EXERCISE REQUIREMENTS - The entries should be restated word for word.

DATA FOR THIS TASK -
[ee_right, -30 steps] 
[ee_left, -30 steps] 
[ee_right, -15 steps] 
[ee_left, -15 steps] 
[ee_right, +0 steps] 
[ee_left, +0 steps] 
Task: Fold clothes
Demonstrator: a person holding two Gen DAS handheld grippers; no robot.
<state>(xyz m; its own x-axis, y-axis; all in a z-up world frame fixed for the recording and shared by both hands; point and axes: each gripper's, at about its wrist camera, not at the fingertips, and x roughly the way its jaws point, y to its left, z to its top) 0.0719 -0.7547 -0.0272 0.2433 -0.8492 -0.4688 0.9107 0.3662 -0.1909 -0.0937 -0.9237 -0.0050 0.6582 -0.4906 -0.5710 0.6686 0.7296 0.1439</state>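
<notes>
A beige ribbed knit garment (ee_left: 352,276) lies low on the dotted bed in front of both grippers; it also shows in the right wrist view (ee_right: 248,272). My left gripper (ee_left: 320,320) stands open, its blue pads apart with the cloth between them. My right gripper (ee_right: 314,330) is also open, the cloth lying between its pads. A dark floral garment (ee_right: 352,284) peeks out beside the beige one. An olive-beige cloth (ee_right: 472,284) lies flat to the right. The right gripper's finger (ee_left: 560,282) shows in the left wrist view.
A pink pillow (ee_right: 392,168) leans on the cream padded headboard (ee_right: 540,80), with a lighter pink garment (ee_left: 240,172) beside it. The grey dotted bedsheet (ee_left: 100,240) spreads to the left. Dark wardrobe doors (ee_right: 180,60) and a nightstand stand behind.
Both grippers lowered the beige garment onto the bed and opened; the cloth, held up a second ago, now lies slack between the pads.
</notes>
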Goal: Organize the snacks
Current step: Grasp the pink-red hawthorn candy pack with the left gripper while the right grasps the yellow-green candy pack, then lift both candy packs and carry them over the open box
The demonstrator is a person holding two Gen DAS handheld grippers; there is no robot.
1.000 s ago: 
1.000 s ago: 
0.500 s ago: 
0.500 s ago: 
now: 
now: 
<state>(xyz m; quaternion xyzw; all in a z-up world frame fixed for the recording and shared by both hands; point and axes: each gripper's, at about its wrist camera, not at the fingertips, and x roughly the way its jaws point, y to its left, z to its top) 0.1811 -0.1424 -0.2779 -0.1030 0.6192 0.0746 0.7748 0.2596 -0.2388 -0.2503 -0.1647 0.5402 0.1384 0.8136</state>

EXERCISE SOLUTION -
[ee_right, -30 steps] 
[ee_left, -30 steps] 
[ee_right, -15 steps] 
[ee_left, -15 steps] 
[ee_right, +0 steps] 
[ee_left, +0 steps] 
Task: Fold clothes
Demonstrator: a person holding two Gen DAS handheld grippers; no robot.
<state>(xyz m; its own x-axis, y-axis; all in a z-up world frame fixed for the recording and shared by both hands; point and axes: each gripper's, at about its wrist camera, not at the fingertips, and x roughly the way its jaws point, y to its left, z to its top) 0.0719 -0.7547 -0.0272 0.2433 -0.8492 -0.4688 0.9107 0.3662 -0.1909 -0.0937 -0.9237 -0.0050 0.6582 -0.4906 -0.5710 0.6686 0.7296 0.1439</state>
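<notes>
A beige ribbed knit garment (ee_left: 352,276) lies low on the dotted bed in front of both grippers; it also shows in the right wrist view (ee_right: 248,272). My left gripper (ee_left: 320,320) stands open, its blue pads apart with the cloth between them. My right gripper (ee_right: 314,330) is also open, the cloth lying between its pads. A dark floral garment (ee_right: 352,284) peeks out beside the beige one. An olive-beige cloth (ee_right: 472,284) lies flat to the right. The right gripper's finger (ee_left: 560,282) shows in the left wrist view.
A pink pillow (ee_right: 392,168) leans on the cream padded headboard (ee_right: 540,80), with a lighter pink garment (ee_left: 240,172) beside it. The grey dotted bedsheet (ee_left: 100,240) spreads to the left. Dark wardrobe doors (ee_right: 180,60) and a nightstand stand behind.
Both grippers lowered the beige garment onto the bed and opened; the cloth, held up a second ago, now lies slack between the pads.
</notes>
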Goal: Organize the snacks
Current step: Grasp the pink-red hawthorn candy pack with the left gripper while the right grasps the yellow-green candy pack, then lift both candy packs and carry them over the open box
The demonstrator is a person holding two Gen DAS handheld grippers; there is no robot.
1.000 s ago: 
1.000 s ago: 
0.500 s ago: 
0.500 s ago: 
now: 
now: 
<state>(xyz m; quaternion xyzw; all in a z-up world frame fixed for the recording and shared by both hands; point and axes: each gripper's, at about its wrist camera, not at the fingertips, and x roughly the way its jaws point, y to its left, z to its top) 0.1811 -0.1424 -0.2779 -0.1030 0.6192 0.0746 0.7748 0.2596 -0.2388 -0.2503 -0.1647 0.5402 0.1384 0.8136</state>

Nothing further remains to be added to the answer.